The copy must match the data word for word and contain no pictures.

___

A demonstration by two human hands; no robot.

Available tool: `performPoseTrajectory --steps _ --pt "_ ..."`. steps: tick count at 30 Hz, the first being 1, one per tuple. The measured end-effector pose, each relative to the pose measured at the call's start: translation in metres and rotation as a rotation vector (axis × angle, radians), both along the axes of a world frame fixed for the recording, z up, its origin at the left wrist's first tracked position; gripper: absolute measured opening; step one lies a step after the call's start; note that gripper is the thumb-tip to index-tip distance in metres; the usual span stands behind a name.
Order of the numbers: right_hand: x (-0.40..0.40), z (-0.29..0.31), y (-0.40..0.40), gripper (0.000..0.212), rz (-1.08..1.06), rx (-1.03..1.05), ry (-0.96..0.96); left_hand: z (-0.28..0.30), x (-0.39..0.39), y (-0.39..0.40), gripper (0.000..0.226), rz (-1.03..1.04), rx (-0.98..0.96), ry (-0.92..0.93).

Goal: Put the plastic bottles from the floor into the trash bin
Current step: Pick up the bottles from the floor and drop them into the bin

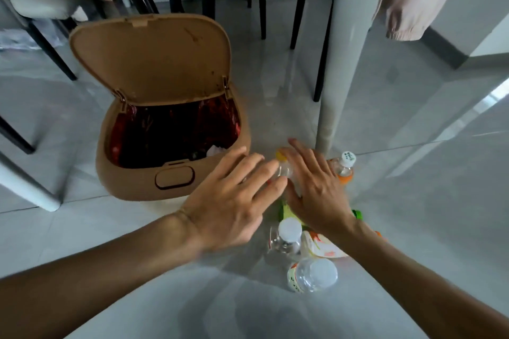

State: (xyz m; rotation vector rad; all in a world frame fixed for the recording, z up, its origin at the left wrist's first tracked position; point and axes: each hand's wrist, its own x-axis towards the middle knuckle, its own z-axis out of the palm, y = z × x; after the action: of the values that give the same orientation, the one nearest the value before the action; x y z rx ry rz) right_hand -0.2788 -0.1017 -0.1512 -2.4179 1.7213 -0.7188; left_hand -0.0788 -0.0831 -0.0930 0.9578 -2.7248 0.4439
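A tan trash bin (pixel 132 179) stands on the floor at centre left, its lid (pixel 151 60) raised and a dark red liner inside. Right of it several plastic bottles cluster on the tiles. A clear bottle with a yellow cap (pixel 283 164) stands between my hands. My left hand (pixel 234 201) and my right hand (pixel 316 190) hover over it with fingers spread, holding nothing. An orange-labelled bottle with a white cap (pixel 345 170) stands behind my right hand. A white-capped clear bottle (pixel 286 239) and another clear bottle (pixel 312 275) lie nearer me. A green bottle is mostly hidden under my right wrist.
A pale table leg (pixel 338 77) stands just behind the bottles. Dark chair legs (pixel 321 63) and grey chair seats fill the back. A pink garment (pixel 407 3) hangs at upper right. A white chair leg (pixel 30 187) crosses the floor left of the bin.
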Motion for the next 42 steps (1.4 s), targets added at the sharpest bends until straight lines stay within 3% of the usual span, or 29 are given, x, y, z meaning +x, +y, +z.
performPoseTrajectory --steps 4,6,9,11,13,20,24,27,32,36,42 --pt "-0.017 -0.006 -0.011 0.056 -0.061 0.048 0.057 0.002 -0.048 -0.032 0.059 0.152 0.189 -0.072" --pt "-0.027 -0.004 -0.016 0.057 -0.218 0.036 0.14 -0.002 -0.07 -0.046 0.06 0.273 0.32 -0.133" --pt "-0.045 0.002 -0.026 0.063 -0.474 0.245 0.208 -0.005 -0.092 -0.059 0.036 0.357 0.425 -0.182" --pt "-0.054 0.002 -0.031 0.054 -0.506 0.382 0.177 -0.007 -0.099 -0.062 0.026 0.363 0.423 -0.177" --pt "-0.056 0.0 -0.034 0.047 -0.464 0.387 0.162 -0.009 -0.1 -0.065 0.024 0.348 0.429 -0.157" --pt "-0.047 0.028 -0.034 0.038 -0.424 0.155 -0.079 0.048 -0.087 -0.073 0.021 0.27 0.595 0.175" --pt "-0.032 0.101 -0.037 0.028 -0.344 -0.224 -0.189 0.148 -0.058 -0.074 0.021 0.215 0.445 0.416" --pt "-0.016 0.161 -0.034 0.025 -0.245 -0.425 -0.325 0.222 -0.007 -0.07 0.032 0.239 0.308 0.47" --pt "0.026 0.221 -0.032 0.024 -0.052 -0.551 -0.477 0.26 0.057 -0.064 0.029 0.4 0.364 0.554" --pt "0.073 0.198 -0.056 0.025 0.063 -0.39 -0.432 0.24 0.081 -0.078 0.032 0.546 0.417 0.33" --pt "0.121 0.121 -0.099 0.033 0.042 0.112 -0.331 0.133 0.105 -0.114 0.037 0.653 0.558 0.168"
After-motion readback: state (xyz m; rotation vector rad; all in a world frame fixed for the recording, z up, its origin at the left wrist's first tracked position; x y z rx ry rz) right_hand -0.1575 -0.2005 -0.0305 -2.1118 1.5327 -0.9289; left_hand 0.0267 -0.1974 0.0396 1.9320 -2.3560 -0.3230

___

* _Response_:
A demonstration by two human hands; no robot.

Available tool: `performPoseTrajectory --steps _ --pt "_ ..."`. steps: tick count at 30 Hz, the first being 1, one per tuple. The measured end-effector pose, each relative to the pose measured at the call's start: translation in metres and rotation as a rotation vector (axis × angle, radians), both along the axes of a world frame fixed for the recording, z up, its origin at the left wrist's first tracked position; gripper: absolute measured opening; step one lies a step after the call's start; note that gripper is the thumb-tip to index-tip distance in metres; the usual span stands behind a name.
Order of the numbers: right_hand: x (-0.40..0.40), z (-0.29..0.31), y (-0.40..0.40), gripper (0.000..0.212), rz (-1.08..1.06), rx (-1.03..1.05), ry (-0.96..0.96); left_hand: z (-0.28..0.30), x (-0.39..0.39), y (-0.39..0.40), gripper (0.000..0.226), rz (-1.03..1.04), rx (-0.98..0.96), ry (-0.92..0.93).

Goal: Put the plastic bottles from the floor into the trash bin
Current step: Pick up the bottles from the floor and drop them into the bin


State: (xyz m; rotation vector rad; all in a world frame fixed for the recording, z up, its origin at the left wrist's first tracked position; point and axes: each hand's wrist, its own x-axis towards the middle knuckle, its own z-axis out of the palm, y = z × x; after the action: of the values that give the same orientation, the one nearest the value before the action; x y z rx ry rz) right_hand -0.2788 -0.1017 -0.1512 -2.4179 1.7213 -0.7188; left_hand -0.0788 -0.0831 -0.0930 0.9578 -2.7248 0.4439
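A tan trash bin (pixel 132 179) stands on the floor at centre left, its lid (pixel 151 60) raised and a dark red liner inside. Right of it several plastic bottles cluster on the tiles. A clear bottle with a yellow cap (pixel 283 164) stands between my hands. My left hand (pixel 234 201) and my right hand (pixel 316 190) hover over it with fingers spread, holding nothing. An orange-labelled bottle with a white cap (pixel 345 170) stands behind my right hand. A white-capped clear bottle (pixel 286 239) and another clear bottle (pixel 312 275) lie nearer me. A green bottle is mostly hidden under my right wrist.
A pale table leg (pixel 338 77) stands just behind the bottles. Dark chair legs (pixel 321 63) and grey chair seats fill the back. A pink garment (pixel 407 3) hangs at upper right. A white chair leg (pixel 30 187) crosses the floor left of the bin.
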Motion for the next 42 steps (1.4 s), targets added at the sharpest bends until straight lines stay within 3% of the usual span, or 29 are given, x, y, z meaning +x, +y, +z.
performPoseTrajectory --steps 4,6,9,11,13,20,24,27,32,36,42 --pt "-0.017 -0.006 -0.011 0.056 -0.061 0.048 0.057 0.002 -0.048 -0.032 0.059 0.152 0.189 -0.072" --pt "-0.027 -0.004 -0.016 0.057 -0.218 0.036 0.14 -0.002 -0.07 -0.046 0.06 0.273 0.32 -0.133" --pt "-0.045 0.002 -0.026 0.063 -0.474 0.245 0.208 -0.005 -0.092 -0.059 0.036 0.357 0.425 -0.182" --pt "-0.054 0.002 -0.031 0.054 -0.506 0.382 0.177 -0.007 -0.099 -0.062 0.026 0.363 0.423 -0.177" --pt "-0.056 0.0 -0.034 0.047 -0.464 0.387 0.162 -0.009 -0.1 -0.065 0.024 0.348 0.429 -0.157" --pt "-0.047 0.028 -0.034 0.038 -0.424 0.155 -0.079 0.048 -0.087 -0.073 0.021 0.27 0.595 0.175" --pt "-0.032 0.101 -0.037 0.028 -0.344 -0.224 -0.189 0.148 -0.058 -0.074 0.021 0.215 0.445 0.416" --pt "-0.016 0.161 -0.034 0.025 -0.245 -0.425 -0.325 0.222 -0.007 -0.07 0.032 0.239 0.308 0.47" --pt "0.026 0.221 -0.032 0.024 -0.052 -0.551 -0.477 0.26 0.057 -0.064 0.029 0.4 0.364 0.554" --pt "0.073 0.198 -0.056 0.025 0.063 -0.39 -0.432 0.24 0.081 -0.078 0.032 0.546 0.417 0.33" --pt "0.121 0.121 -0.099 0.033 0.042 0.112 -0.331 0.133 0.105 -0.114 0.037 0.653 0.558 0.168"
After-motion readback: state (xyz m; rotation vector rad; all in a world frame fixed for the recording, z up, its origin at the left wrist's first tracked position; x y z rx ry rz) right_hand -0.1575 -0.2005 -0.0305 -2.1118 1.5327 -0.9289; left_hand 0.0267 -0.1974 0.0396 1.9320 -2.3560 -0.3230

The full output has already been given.